• **EXERCISE GOAL**
Your task is to repeat exactly the lines below between the line holding "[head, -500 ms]" and the line holding "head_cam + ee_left", inclusive, and only those.

• **TASK DATA**
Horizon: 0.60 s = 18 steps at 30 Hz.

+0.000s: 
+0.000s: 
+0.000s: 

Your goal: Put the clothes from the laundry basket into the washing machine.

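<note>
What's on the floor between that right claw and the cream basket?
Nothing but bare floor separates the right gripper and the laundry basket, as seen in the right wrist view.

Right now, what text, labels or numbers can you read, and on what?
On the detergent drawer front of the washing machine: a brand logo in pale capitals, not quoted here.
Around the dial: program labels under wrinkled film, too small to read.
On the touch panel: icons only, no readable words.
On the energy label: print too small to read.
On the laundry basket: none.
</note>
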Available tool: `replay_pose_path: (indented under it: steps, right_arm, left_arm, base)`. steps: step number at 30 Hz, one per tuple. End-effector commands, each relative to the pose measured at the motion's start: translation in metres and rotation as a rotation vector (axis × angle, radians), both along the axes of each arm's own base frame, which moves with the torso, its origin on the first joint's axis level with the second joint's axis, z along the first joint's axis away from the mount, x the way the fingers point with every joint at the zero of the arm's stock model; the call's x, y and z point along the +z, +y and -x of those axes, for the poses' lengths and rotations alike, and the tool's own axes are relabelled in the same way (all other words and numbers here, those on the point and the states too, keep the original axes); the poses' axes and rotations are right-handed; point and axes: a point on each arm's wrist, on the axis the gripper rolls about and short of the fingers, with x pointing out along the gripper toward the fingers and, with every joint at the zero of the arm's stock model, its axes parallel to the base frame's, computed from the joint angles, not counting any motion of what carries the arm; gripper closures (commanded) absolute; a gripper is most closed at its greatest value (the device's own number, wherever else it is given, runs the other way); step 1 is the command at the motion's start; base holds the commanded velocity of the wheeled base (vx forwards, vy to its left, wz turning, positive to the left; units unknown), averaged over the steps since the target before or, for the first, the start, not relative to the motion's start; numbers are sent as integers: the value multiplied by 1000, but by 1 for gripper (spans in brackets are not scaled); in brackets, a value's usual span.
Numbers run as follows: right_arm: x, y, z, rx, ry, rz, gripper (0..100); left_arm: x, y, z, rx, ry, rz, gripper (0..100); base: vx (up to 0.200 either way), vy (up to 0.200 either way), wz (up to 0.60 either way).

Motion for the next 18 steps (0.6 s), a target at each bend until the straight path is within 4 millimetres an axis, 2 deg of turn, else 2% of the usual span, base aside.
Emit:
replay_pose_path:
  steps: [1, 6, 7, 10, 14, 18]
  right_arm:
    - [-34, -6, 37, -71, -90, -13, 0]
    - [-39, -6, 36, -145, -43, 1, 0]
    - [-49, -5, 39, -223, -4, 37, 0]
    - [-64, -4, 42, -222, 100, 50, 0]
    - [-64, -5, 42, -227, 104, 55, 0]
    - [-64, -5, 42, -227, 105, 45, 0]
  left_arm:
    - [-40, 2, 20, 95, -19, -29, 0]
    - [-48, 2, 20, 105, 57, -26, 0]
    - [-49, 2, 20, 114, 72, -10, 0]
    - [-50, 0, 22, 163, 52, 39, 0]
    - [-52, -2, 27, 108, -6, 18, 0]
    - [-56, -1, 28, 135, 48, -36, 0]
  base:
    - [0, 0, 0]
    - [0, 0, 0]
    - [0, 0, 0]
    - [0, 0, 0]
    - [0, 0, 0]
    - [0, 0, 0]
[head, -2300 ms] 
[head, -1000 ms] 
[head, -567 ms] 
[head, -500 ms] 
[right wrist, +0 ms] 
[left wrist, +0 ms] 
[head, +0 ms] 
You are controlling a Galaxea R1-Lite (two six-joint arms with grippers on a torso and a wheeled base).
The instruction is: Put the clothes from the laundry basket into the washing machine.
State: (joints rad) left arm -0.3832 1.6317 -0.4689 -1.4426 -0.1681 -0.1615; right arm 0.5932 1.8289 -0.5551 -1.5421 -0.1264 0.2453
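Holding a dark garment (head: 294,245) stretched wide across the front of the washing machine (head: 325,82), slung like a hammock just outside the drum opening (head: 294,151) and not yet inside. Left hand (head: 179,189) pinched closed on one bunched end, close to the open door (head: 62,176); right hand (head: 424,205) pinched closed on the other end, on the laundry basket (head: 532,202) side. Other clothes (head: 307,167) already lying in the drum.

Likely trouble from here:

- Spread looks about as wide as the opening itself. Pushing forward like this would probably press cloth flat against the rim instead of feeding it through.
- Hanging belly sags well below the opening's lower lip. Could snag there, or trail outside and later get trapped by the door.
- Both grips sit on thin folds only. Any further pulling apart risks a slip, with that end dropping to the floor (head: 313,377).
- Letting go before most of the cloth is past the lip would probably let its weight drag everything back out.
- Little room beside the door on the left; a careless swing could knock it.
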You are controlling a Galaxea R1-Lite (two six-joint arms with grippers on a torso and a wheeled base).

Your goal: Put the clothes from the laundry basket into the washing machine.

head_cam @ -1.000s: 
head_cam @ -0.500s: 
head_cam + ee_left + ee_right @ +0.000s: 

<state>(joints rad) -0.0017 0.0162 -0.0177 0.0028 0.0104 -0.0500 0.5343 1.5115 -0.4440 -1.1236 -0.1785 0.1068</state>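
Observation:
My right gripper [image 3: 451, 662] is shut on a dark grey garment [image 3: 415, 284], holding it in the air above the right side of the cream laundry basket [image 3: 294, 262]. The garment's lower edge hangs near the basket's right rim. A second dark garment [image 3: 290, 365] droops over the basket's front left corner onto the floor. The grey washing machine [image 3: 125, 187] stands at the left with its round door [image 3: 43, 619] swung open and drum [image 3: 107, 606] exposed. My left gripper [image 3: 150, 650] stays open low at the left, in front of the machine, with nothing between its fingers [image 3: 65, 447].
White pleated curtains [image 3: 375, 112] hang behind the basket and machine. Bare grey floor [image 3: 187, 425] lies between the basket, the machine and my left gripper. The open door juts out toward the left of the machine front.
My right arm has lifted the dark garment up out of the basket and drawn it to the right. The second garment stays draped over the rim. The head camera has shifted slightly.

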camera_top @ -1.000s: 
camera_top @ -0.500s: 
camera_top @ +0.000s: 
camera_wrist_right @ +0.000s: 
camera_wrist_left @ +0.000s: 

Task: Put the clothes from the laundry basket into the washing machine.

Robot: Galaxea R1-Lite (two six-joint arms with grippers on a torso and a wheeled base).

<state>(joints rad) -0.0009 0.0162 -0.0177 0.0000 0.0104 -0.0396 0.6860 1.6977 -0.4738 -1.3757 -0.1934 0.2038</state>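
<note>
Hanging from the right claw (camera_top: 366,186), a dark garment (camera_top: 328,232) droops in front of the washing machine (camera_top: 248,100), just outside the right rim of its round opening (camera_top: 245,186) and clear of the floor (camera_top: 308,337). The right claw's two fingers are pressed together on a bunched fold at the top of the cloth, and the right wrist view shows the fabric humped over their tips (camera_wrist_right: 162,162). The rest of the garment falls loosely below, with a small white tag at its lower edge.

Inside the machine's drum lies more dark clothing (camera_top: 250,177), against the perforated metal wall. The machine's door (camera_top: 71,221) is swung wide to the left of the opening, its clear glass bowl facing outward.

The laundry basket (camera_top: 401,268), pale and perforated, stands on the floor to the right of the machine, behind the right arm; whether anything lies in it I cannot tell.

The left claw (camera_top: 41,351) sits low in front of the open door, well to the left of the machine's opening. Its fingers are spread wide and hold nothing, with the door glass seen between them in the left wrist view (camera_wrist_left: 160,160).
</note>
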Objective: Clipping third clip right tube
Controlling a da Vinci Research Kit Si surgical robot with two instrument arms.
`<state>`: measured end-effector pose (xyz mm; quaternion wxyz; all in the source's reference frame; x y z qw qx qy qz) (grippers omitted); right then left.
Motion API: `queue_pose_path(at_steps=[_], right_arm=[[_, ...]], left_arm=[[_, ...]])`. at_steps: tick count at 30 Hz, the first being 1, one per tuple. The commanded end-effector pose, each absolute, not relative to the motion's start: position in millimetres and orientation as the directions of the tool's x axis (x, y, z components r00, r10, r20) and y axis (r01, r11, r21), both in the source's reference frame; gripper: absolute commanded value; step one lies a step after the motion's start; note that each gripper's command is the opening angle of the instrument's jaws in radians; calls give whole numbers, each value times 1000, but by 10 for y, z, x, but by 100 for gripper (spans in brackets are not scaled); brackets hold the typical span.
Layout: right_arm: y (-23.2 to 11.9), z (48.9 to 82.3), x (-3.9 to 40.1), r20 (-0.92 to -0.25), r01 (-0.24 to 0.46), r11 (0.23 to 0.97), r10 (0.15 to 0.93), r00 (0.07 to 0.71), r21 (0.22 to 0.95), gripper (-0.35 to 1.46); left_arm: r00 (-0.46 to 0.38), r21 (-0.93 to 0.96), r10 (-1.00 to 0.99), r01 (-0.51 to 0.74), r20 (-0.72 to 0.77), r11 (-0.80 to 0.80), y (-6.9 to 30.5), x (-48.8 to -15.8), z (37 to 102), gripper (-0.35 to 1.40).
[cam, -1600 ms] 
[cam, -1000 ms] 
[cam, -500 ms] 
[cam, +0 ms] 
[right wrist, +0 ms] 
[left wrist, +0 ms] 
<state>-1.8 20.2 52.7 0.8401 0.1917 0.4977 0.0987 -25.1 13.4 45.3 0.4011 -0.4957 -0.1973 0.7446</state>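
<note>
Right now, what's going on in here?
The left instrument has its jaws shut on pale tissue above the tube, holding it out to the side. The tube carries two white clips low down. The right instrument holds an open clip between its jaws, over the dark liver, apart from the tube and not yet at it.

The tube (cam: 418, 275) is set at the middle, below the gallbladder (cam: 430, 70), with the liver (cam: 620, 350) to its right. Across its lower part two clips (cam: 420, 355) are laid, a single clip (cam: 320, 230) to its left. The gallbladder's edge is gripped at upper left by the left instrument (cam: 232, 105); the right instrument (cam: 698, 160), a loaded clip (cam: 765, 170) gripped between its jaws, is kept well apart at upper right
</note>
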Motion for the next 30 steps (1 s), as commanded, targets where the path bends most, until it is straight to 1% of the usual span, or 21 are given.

• **WRITTEN RESPONSE**
[head, -500 ms] 
[right wrist, +0 ms] 
[left wrist, +0 ms] 
[head, +0 ms] 
You are controlling a Galaxea R1-Lite (two six-joint arms with grippers on a torso and a wheeled base).
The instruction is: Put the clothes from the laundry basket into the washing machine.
State: (joints rad) left arm -0.3832 1.6317 -0.4689 -1.4426 -0.1681 -0.1615; right arm 0.5932 1.8289 -0.5551 -1.5421 -0.1264 0.2453
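Holding a dark garment (head: 294,245) stretched wide across the front of the washing machine (head: 325,82), slung like a hammock just outside the drum opening (head: 294,151) and not yet inside. Left hand (head: 179,189) pinched closed on one bunched end, close to the open door (head: 62,176); right hand (head: 424,205) pinched closed on the other end, on the laundry basket (head: 532,202) side. Other clothes (head: 307,167) already lying in the drum.

Likely trouble from here:

- Spread looks about as wide as the opening itself. Pushing forward like this would probably press cloth flat against the rim instead of feeding it through.
- Hanging belly sags well below the opening's lower lip. Could snag there, or trail outside and later get trapped by the door.
- Both grips sit on thin folds only. Any further pulling apart risks a slip, with that end dropping to the floor (head: 313,377).
- Letting go before most of the cloth is past the lip would probably let its weight drag everything back out.
- Little room beside the door on the left; a careless swing could knock it.
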You are controlling a Galaxea R1-Lite (two six-joint arms with grippers on a torso and a wheeled base).

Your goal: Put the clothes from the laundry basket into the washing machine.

head_cam @ -1.000s: 
head_cam @ -0.500s: 
head_cam + ee_left + ee_right @ +0.000s: 

The answer given above is the complete response.